"Those who would give up essential Liberty, to purchase a little temporary Safety, deserve neither Liberty nor Safety."
SUMMARY - ORIGINAL INTENT
"Liberty", in this case, refers to the question of whether the 1755 Pennsylvania Assembly, which included Benjamin Franklin, had the authority to tax lands owned by the Penn family, the legal landowners of the Province of Pennsylvania, per the charter granted by English king Charles II.
"Safety", in this case, refers to frontier defense against attacks during the French and Indian War, which had started the previous year, in 1754.

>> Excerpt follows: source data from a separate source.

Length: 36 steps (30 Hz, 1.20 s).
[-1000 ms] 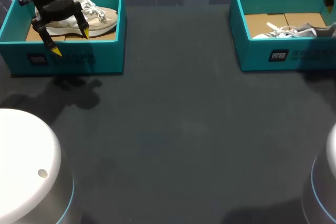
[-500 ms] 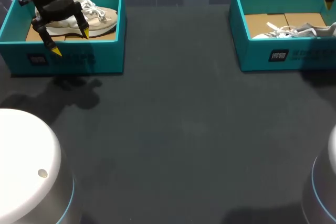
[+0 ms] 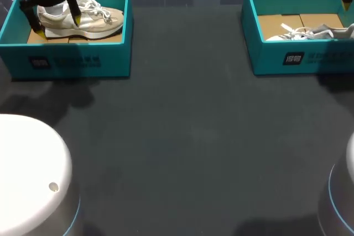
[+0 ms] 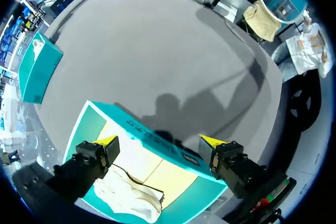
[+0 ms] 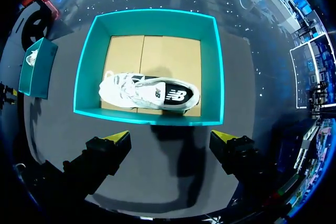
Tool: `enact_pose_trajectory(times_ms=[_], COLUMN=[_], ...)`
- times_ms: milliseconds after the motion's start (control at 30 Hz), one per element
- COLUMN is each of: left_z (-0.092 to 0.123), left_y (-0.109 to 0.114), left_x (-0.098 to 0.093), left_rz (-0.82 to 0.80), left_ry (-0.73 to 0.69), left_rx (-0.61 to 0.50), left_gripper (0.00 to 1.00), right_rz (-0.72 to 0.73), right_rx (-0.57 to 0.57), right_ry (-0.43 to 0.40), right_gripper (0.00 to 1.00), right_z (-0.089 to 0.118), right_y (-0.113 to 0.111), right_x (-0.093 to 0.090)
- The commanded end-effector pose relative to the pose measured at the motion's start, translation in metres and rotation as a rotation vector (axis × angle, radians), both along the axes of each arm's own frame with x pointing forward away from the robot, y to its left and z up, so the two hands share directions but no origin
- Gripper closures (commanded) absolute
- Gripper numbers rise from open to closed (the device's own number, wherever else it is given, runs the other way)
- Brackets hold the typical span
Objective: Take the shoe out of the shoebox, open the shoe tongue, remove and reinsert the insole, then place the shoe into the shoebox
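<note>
The left claw [image 3: 57, 21] hangs spread wide over the heel of the beige shoe [image 3: 94, 17] in the left shoebox [image 3: 72, 62]. Its fingers straddle the heel, but I cannot tell whether they touch it, and the wrist view shows only a pale corner of the shoe beside one finger. The right claw [image 5: 170, 137], nearly cut off in the head view, is also spread wide, above the table [image 3: 188, 136] just outside the right shoebox [image 5: 211, 77], which holds a white shoe [image 5: 149, 92].

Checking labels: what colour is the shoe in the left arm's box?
The shoe is beige and cream with white laces; clearest in the head view.
</note>
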<state>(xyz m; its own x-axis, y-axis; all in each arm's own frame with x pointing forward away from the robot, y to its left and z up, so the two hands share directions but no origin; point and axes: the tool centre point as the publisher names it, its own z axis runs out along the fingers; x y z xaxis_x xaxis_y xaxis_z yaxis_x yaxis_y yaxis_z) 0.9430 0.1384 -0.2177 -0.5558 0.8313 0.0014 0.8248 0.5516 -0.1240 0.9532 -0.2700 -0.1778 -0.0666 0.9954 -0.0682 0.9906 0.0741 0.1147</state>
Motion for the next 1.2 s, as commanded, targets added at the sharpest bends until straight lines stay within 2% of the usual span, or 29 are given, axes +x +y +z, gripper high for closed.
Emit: enact_pose_trajectory(times_ms=[33, 133, 367, 433, 467, 900, 1067, 1200], left_z=[0.007, 0.011, 0.017, 0.019, 0.021, 0.021, 0.011, 0.005], left_y=[0.013, 0.029, 0.061, 0.070, 0.078, 0.078, 0.093, 0.108], left_x=[0.032, 0.057, 0.100, 0.112, 0.118, 0.118, 0.144, 0.167], left_rz=[-0.042, -0.057, -0.102, -0.171, -0.261, -0.261, -0.356, -0.367], left_ry=[0.020, -0.024, -0.041, -0.044, -0.026, -0.026, -0.063, -0.064], left_rx=[0.051, 0.070, 0.085, 0.078, 0.043, 0.043, 0.025, 0.059], left_gripper=[0.00, 0.00, 0.00, 0.00, 0.00, 0.00, 0.00, 0.00], right_rz=[0.000, 0.000, 0.000, 0.000, 0.000, 0.000, 0.000, 0.000], right_rx=[-0.001, -0.001, -0.001, -0.001, -0.001, -0.001, -0.001, -0.001], right_ry=[-0.001, -0.001, -0.001, -0.001, -0.001, -0.001, -0.001, -0.001], right_gripper=[0.00, 0.00, 0.00, 0.00, 0.00, 0.00, 0.00, 0.00], right_z=[0.000, 0.000, 0.000, 0.000, 0.000, 0.000, 0.000, 0.000], right_y=[0.000, 0.000, 0.000, 0.000, 0.000, 0.000, 0.000, 0.000], right_x=[-0.001, -0.001, -0.001, -0.001, -0.001, -0.001, -0.001, -0.001])
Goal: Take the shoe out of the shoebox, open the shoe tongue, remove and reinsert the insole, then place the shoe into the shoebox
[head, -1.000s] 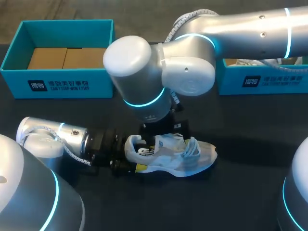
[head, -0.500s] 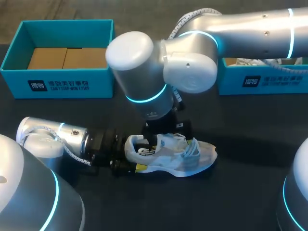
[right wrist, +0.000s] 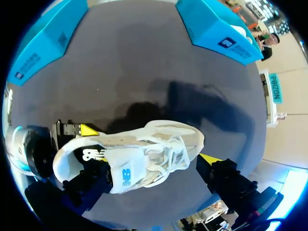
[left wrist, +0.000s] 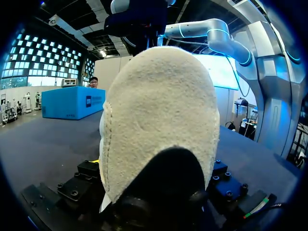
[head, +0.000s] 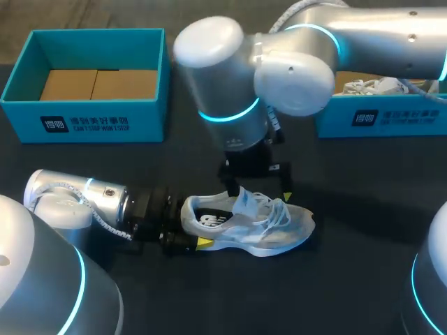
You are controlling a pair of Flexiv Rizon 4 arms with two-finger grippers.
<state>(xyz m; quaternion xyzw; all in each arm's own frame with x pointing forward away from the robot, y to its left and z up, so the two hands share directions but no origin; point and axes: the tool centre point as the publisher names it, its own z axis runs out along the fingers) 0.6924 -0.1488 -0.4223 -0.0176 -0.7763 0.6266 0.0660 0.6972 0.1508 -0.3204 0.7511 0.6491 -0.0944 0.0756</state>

In brief, the Pennsylvania Assembly members seemed to have two choices:
- Choose Safety over Liberty: the Assembly could immediately create a tax to raise funds for frontier defense, with the condition that they could not tax the Penn family's lands
- Choose Liberty over Safety: by re-asserting the Assembly's right to tax lands owned by the Penn family, an administrative delay might occur in getting authorization to create a tax to raise funds, for frontier defense
From below:
"Franklin was thus complaining of the choice facing the legislature between being able to make funds available for frontier defense and maintaining its right of self-governance--and he was criticizing the governor for suggesting it should be willing to give up the latter to ensure the former."
SOURCE
From WikiQuote: "This was first written by Franklin for the Pennsylvania Assembly in its Reply to the Governor (11 Nov. 1755)", which, in part, reads:"In fine, we have the most sensible Concern for the poor distressed Inhabitants of the Frontiers. We have taken every Step in our Power, consistent with the just Rights of the Freemen of Pennsylvania, for their Relief, and we have Reason to believe, that in the Midst of their Distresses they themselves do not wish us to go farther. Those who would give up essential Liberty, to purchase a little temporary Safety, deserve neither Liberty nor Safety. Such as were inclined to defend themselves, but unable to purchase Arms and Ammunition, have, as we are informed, been supplied with both, as far as Arms could be procured, out of Monies given by the last Assembly for the King’s Use; and the large Supply of Money offered by this Bill, might enable the Governor to do every Thing else that should be judged necessary for their farther Security, if he shall think fit to accept it. Whether he could, as he supposes, “if his Hands had been properly strengthened, have put the Province into such a Posture of Defence, as might have prevented the present Mischiefs,” seems to us uncertain; since late Experience in our neighbouring Colony of Virginia (which had every Advantage for that Purpose that could be desired) shows clearly, that it is next to impossible to guard effectually an extended Frontier, settled by scattered single Families at two or three Miles Distance, so as to secure them from the insiduous Attacks of small Parties of skulking Murderers: But thus much is certain, that by refusing our Bills from Time to Time, by which great Sums were seasonably offered, he has rejected all the Strength that Money could afford him; and if his Hands are still weak or unable, he ought only to blame himself, or those who have tied them."
ADDITIONAL CONTEXT
In pre-American Revolution 1755, at the time of first use, Franklin and company, as members of the Pennsylvania Assembly, found themselves in an ongoing dispute with the Pennsylvania Colonial Deputy Governor, Robert Hunter Morris, who served at the pleasure of members of the Penn family, who lived abroad, in England.The Penn family was led by Thomas Penn, the son of William Penn. William Penn had founded the Province of Pennsylvania, in 1681, initially owning all 120,000 square kilometers, via king Charles II of England, who granted the charter transferring the lands to Penn, in part to satisfy a debt owed by Charles II to William Penn's father, the sea admiral Sir William Penn.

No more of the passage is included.